Tuesday, August 22, 2006

Geek + Blog = Glog?

commenting and trackback have been added to this blog.

Sure I'd like a standing ovation....

My biggest problem with "How to get a standing ovation" lies in the first point:

Have something interesting to say. This is 80% of the battle. If you have
something interesting to say, then it's much easier to give a great speech.
If you have nothing to say, you should not speak.


This is interesting a quandry in Toastmasters, since you have to speak. Thus you must wrack your brain and think, think, think for someting interesting to say. It's there, you must just find it or invent it. Note point 7. People love stories and if you think about your life, your week, your day you'll have a story.
Ideas and tips for opening your speeches. I like the idea of "Make points that people agree on first". This is also an effective, if not over-used, sales technique "get them saying yes". If you can do this humorously, all the better.

One of the hardest things when speaking is to remain calm. Now personally, I believe in the "Fake til you Make it" school of thought - act calm and you will become calm. But how do you "act calm"? Try to control and concentrate on those things you can control, such as your breathing, expression and gestures. Do not forget about your voice . Work at starting at a lower pitch than normal to give yourself some room to go higher as your excitement and passion crescendo. This also helps to present a calm facade.

Write to speak

Have you noticed how many good speakers are also writers? Doesn't it seem that many of the greatest speeches were given with few or no notes. Was there no formal preparation? Was the speaking was extemporaneous?

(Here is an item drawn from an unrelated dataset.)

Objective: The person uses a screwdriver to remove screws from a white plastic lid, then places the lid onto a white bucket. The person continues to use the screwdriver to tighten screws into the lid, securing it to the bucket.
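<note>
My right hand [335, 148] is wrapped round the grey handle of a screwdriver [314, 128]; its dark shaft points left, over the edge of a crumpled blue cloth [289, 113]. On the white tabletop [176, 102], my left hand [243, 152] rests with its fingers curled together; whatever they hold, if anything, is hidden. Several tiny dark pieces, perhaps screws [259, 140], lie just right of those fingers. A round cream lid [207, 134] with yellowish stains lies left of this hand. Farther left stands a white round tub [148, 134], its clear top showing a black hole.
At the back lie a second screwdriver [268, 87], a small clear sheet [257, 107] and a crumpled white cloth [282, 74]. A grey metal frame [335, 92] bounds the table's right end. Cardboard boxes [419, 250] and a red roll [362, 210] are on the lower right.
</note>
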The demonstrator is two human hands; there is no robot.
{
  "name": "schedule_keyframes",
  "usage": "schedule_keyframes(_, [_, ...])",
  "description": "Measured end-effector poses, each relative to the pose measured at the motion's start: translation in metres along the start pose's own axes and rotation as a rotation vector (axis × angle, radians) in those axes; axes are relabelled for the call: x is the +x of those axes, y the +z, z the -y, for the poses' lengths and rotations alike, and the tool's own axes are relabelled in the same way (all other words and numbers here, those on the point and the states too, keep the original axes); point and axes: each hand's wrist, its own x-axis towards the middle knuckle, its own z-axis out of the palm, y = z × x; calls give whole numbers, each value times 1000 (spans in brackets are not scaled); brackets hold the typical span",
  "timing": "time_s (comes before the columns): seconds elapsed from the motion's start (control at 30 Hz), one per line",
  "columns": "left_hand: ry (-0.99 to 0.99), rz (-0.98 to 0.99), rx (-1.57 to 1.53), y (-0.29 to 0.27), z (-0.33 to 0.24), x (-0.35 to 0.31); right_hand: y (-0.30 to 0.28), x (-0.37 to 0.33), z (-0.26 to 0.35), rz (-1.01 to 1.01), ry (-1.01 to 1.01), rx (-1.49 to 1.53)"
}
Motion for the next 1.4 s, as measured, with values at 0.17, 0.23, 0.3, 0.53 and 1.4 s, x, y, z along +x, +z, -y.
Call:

No. There was written preparation by great speakers for great speeches. Additionally, there was a body of writing done by the speaker that helped them build their ideas and formed the foundation for speaking.

Consider Winston Churchill - an inspiring speaker and author with a large body of work. Martin Luther King Jr. - he left behind voluminous writings both public and private. Abraham Lincoln - an Attorney, the schooling for and practice of consists largely of writing.

Look around, you'll find the people that are the best speakers have a background in writing, a habit of writing. I know many lawyers. I've seen lawyers trained and seen the changes that training causes. Lawyers write, a lot. It's a key element of their schooling and their practice. When they speak, it's well organized and purposeful. They learned by rote, through practice - writing.

In short, this had led me to the conclusion that I need to write more.

Wednesday, March 29, 2006

Thinking ahead

How often do you open your mouth, start talking, and then, after a few effortless sentences escape, hear what you said and realize that it is almost total gibberish? Meaningless. Vacuous and content-free.

I have noticed occasions of that recently. Today I recovered from babbling episode using a technique that rarely works. I kept talking. Normally this only exaggerates the babbling but - I was able to focus and come up with an organization. I made much more sense the second time around. And it was much more succinct.

In extemporaneous speech - talking off the top of your head - you need a plan. Not a complicated one - but a plan nonetheless. You need to know where you are going in order to get there. It is much more interesting for the listener that way.

Think of a joke. The destination is the punch line. If you don't make it to the punch line, the joke is dead.

I reorganized today's verbal diarrhea to follow a timeline. And I knew where the timeline ended-up. I wanted to describe how a program I was testing was working and also tell how I got into the not working state.

Version one:
"On my machine the website gives an error, even though I tried resetting the config files and that is a different problem than what Steve is having after we used a clean build on his system and we've checked for other differences."

Version two:
"On my system and Steve's we reset the config files. We did a clean build on Steve's system. We didn't find any differences. We get different website errors on both systems."

So version two isn't scintillating reading, but it was much more effective and communicating what was going on. I simply organized my thoughts to follow the list of things we did, making sure the punch line was "We get different errors on both systems". When the organization came to me I felt that even I understood things better.

So, come up with the punch line first then map out an organization for getting there.